A single figure is required: the number of lines below in which the word "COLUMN" occurs.

++++ GIVEN DATA

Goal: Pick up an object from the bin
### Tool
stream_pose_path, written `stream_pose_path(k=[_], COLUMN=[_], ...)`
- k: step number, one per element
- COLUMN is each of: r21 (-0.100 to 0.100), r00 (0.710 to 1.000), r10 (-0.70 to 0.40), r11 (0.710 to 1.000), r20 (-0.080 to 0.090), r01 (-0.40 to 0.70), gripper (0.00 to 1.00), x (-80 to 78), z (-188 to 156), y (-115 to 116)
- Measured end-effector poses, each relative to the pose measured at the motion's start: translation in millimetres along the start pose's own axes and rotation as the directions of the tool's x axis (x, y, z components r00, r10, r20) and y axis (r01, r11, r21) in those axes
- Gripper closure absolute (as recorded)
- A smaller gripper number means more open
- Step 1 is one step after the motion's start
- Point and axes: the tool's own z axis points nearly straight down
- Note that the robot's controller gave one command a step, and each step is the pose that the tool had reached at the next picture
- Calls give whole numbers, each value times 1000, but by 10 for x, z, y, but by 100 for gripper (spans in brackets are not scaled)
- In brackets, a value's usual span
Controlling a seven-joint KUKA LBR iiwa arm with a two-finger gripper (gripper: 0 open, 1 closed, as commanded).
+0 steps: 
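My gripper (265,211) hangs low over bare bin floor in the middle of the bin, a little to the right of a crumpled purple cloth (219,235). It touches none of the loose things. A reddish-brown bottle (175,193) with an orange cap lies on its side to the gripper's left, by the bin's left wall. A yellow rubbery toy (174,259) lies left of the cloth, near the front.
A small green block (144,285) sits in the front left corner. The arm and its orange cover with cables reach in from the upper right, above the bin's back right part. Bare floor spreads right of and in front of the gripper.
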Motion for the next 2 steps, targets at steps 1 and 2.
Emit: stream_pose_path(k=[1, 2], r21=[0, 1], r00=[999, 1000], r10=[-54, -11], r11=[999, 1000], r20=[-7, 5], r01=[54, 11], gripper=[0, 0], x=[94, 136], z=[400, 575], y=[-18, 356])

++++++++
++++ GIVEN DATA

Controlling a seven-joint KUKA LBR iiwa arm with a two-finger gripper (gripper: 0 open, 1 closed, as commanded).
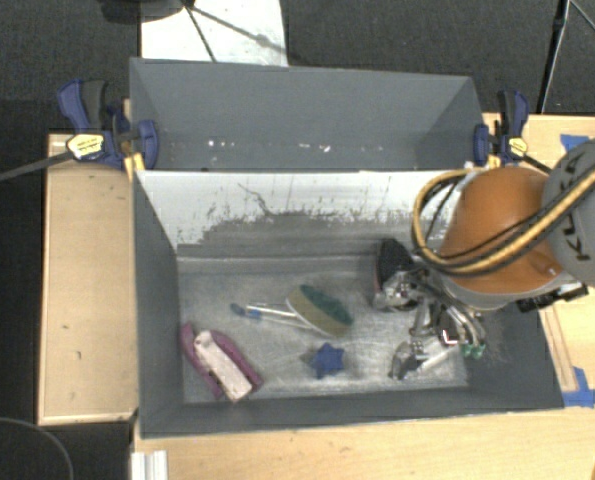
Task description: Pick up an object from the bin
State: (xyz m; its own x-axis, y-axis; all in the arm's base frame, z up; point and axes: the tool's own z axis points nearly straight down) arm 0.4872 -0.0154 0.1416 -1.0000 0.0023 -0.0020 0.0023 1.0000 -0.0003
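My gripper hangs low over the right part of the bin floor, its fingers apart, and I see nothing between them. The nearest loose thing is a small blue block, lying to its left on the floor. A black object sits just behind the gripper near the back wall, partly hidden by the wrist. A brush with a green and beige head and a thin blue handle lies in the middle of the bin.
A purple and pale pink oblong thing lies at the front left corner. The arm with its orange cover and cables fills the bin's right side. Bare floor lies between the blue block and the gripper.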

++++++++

ANSWER TO THIS EXERCISE.
2